◆ **Dataset content**
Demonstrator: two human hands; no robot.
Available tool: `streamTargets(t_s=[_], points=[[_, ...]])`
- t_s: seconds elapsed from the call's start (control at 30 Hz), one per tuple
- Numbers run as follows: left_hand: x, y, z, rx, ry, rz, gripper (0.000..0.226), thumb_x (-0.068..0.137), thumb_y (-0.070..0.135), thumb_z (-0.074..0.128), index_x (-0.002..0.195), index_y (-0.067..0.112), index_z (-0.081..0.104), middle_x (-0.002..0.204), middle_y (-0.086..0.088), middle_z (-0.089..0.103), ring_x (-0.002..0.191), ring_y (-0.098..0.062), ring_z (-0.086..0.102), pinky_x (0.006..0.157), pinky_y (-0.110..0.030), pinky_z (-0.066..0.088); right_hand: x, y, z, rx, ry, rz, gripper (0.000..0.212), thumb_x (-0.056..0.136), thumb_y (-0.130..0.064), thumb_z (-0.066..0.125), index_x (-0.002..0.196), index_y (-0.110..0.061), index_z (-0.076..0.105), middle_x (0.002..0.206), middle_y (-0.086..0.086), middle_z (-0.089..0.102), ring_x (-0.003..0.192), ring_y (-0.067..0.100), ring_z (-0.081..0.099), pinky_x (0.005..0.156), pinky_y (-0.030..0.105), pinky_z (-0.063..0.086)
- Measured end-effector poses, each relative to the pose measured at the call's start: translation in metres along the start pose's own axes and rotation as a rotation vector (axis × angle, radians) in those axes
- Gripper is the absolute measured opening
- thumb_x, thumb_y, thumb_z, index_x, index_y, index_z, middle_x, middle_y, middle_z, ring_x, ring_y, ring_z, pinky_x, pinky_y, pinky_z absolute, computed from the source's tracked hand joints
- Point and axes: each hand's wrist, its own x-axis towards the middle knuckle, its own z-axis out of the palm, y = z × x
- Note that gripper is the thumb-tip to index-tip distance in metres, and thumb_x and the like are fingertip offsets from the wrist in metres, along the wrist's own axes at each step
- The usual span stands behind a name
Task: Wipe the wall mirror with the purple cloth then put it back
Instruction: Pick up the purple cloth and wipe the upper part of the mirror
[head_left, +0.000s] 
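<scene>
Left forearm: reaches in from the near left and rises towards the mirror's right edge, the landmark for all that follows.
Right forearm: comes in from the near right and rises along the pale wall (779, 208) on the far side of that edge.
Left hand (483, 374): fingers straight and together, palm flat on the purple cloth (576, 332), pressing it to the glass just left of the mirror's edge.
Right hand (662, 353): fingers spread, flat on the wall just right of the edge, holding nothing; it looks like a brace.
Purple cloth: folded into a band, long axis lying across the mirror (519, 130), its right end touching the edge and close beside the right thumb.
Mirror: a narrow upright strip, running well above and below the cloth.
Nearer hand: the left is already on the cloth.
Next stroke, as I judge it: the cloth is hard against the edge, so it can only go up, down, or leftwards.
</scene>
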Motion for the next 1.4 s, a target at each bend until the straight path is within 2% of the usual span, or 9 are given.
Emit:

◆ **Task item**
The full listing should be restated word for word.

◆ **Written solution**
Demonstrator: two human hands; no robot.
Available tool: `streamTargets(t_s=[_], points=[[_, ...]])`
- t_s: seconds elapsed from the call's start (control at 30 Hz), one per tuple
- Numbers run as follows: left_hand: x, y, z, rx, ry, rz, gripper (0.000..0.226), thumb_x (-0.068..0.137), thumb_y (-0.070..0.135), thumb_z (-0.074..0.128), index_x (-0.002..0.195), index_y (-0.067..0.112), index_z (-0.081..0.104), middle_x (-0.002..0.204), middle_y (-0.086..0.088), middle_z (-0.089..0.103), ring_x (-0.002..0.191), ring_y (-0.098..0.062), ring_z (-0.086..0.102), pinky_x (0.006..0.157), pinky_y (-0.110..0.030), pinky_z (-0.066..0.088); right_hand: x, y, z, rx, ry, rz, gripper (0.000..0.212), thumb_x (-0.056..0.136), thumb_y (-0.130..0.064), thumb_z (-0.066..0.125), index_x (-0.002..0.196), index_y (-0.110..0.061), index_z (-0.076..0.105), middle_x (0.002..0.206), middle_y (-0.086..0.086), middle_z (-0.089..0.102), ring_x (-0.003..0.192), ring_y (-0.067..0.100), ring_z (-0.081..0.099), pinky_x (0.005..0.156), pinky_y (-0.030..0.105), pinky_z (-0.063..0.086)
- Measured end-effector poses, each relative to the pose measured at the call's start: translation in metres along the start pose's own axes and rotation as a rotation vector (axis × angle, radians) in those axes
- Gripper is the absolute measured opening
- thumb_x, thumb_y, thumb_z, index_x, index_y, index_z, middle_x, middle_y, middle_z, ring_x, ring_y, ring_z, pinky_x, pinky_y, pinky_z absolute, computed from the source's tracked hand joints
- Point and axes: each hand's wrist, its own x-axis towards the middle knuckle, its own z-axis out of the palm, y = z × x
- Note that gripper is the thumb-tip to index-tip distance in metres, and thumb_x and the like are fingertip offsets from the wrist in metres, along the wrist's own axes at each step
- The usual span stands behind a name
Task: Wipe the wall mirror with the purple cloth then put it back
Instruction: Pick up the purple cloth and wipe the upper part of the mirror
[head_left, +0.000s] 
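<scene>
Left forearm: reaches in from the near left and rises towards the mirror's right edge, the landmark for all that follows.
Right forearm: comes in from the near right and rises along the pale wall (779, 208) on the far side of that edge.
Left hand (483, 374): fingers straight and together, palm flat on the purple cloth (576, 332), pressing it to the glass just left of the mirror's edge.
Right hand (662, 353): fingers spread, flat on the wall just right of the edge, holding nothing; it looks like a brace.
Purple cloth: folded into a band, long axis lying across the mirror (519, 130), its right end touching the edge and close beside the right thumb.
Mirror: a narrow upright strip, running well above and below the cloth.
Nearer hand: the left is already on the cloth.
Next stroke, as I judge it: the cloth is hard against the edge, so it can only go up, down, or leftwards.
</scene>
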Motion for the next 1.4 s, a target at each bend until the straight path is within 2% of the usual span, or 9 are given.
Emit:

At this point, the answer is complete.